-------- Data section

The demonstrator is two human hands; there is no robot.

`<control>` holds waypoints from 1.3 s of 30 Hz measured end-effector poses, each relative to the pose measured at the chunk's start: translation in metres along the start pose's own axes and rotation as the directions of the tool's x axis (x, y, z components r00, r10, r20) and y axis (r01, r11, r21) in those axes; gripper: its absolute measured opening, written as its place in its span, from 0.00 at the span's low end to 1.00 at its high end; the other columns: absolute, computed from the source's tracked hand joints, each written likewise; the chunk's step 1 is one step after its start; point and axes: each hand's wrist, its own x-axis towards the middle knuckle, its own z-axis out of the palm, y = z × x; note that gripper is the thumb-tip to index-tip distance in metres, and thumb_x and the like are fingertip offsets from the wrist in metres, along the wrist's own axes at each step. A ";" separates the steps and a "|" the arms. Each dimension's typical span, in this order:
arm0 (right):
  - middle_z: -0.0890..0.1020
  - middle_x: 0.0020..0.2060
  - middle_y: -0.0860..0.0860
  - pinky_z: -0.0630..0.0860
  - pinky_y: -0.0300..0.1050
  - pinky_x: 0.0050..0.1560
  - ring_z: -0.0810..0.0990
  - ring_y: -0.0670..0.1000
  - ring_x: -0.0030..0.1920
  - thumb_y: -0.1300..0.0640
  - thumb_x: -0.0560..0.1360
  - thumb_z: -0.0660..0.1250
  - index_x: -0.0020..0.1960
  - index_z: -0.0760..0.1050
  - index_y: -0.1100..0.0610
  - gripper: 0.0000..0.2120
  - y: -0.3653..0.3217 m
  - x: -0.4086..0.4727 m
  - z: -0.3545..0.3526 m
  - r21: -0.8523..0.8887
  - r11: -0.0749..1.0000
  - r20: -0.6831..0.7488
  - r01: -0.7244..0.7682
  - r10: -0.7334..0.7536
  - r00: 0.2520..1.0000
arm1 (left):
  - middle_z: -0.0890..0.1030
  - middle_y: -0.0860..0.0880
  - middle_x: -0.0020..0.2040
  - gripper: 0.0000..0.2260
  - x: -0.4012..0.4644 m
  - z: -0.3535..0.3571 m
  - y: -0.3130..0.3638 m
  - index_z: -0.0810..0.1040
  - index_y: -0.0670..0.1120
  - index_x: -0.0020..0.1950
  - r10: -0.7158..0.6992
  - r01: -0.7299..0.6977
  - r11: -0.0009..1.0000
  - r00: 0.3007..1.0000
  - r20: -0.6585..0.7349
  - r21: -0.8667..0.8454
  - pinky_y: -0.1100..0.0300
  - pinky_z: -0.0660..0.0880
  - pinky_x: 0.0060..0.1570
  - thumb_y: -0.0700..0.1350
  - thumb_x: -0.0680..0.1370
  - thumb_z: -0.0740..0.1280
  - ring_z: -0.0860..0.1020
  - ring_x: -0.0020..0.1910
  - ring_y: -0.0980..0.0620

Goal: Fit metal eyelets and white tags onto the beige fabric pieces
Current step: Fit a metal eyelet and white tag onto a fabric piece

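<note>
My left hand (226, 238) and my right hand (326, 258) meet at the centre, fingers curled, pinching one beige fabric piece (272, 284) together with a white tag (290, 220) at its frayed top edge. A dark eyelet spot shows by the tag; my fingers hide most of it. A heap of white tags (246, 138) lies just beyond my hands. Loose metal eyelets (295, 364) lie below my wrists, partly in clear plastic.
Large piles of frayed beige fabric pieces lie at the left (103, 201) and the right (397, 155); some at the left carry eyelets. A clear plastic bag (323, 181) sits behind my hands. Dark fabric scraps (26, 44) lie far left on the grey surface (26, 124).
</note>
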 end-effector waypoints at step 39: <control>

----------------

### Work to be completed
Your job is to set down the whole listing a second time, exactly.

### Result for this exercise
The demonstrator is two human hands; there is no robot.

`<control>` holds waypoints from 1.3 s of 30 Hz measured end-effector poses, each relative to the pose measured at the chunk's start: translation in metres along the start pose's own axes and rotation as the directions of the tool's x axis (x, y, z components r00, r10, r20) and y axis (r01, r11, r21) in those axes; gripper: its absolute measured opening, written as its place in its span, from 0.00 at the span's low end to 1.00 at its high end; the other columns: absolute, computed from the source's tracked hand joints, each written likewise; the chunk's step 1 is one step after its start; point and axes: each hand's wrist, its own x-axis towards the middle knuckle, its own z-axis out of the palm, y = z × x; note that gripper is the thumb-tip to index-tip distance in metres, and thumb_x and the like are fingertip offsets from the wrist in metres, along the wrist's own axes at each step. A ";" separates the steps and a "|" the arms. Each dimension's typical span, in this order:
arm0 (right):
  - middle_z: -0.0890..0.1020
  - middle_x: 0.0020..0.2060
  - middle_y: -0.0860..0.0860
  - pinky_z: -0.0630..0.0860
  - pinky_y: -0.0300..0.1050
  - pinky_x: 0.0050..0.1560
  - ring_z: -0.0810..0.0990
  - ring_y: -0.0670..0.1000
  - ring_x: -0.0030..0.1920
  - thumb_y: -0.1300..0.0640
  - thumb_x: -0.0560..0.1360
  - thumb_z: -0.0660..0.1250
  - index_x: -0.0020..0.1960
  - index_z: -0.0760..0.1050
  - index_y: -0.1100..0.0610
  - gripper: 0.0000..0.2120
  - y: -0.3653..0.3217 m
  - x: -0.4086..0.4727 m
  - z: -0.3545..0.3526 m
  - r21: -0.8523..0.8887
  - r11: -0.0749..1.0000
  - r20: -0.6831..0.7488
  - r01: -0.7244..0.7682
  - r10: -0.7334..0.7536
  - r00: 0.2520..1.0000
arm1 (left):
  - middle_z: -0.0890..0.1030
  - middle_y: -0.0860..0.0880
  - middle_x: -0.0020..0.2040
  - gripper: 0.0000..0.2260
  - x: -0.4012..0.4644 m
  - z: -0.3535..0.3571 m
  - y: -0.3130..0.3638 m
  - index_z: -0.0810..0.1040
  - index_y: -0.0670..0.1120
  - index_x: -0.0020..0.1950
  - r10: -0.7158..0.6992
  - r01: -0.7299..0.6977
  - r11: -0.0009..1.0000
  - r00: 0.3007..1.0000
  - r20: -0.6585..0.7349
  - r21: -0.8667..0.8454
  - pinky_y: -0.1100..0.0300
  - pinky_z: -0.0660..0.0880
  - pinky_x: 0.0060..0.1570
  - thumb_y: -0.0700..0.1350
  - thumb_x: -0.0680..0.1370
  - thumb_z: -0.0740..0.1280
  - ring_z: -0.0860..0.1020
  - ring_x: -0.0020..0.1910
  - ring_y: -0.0980..0.0620

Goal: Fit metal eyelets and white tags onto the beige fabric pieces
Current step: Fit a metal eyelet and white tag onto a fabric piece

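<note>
My left hand (226, 238) and my right hand (326, 258) meet at the centre, fingers curled, pinching one beige fabric piece (272, 284) together with a white tag (290, 220) at its frayed top edge. A dark eyelet spot shows by the tag; my fingers hide most of it. A heap of white tags (246, 138) lies just beyond my hands. Loose metal eyelets (295, 364) lie below my wrists, partly in clear plastic.
Large piles of frayed beige fabric pieces lie at the left (103, 201) and the right (397, 155); some at the left carry eyelets. A clear plastic bag (323, 181) sits behind my hands. Dark fabric scraps (26, 44) lie far left on the grey surface (26, 124).
</note>
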 end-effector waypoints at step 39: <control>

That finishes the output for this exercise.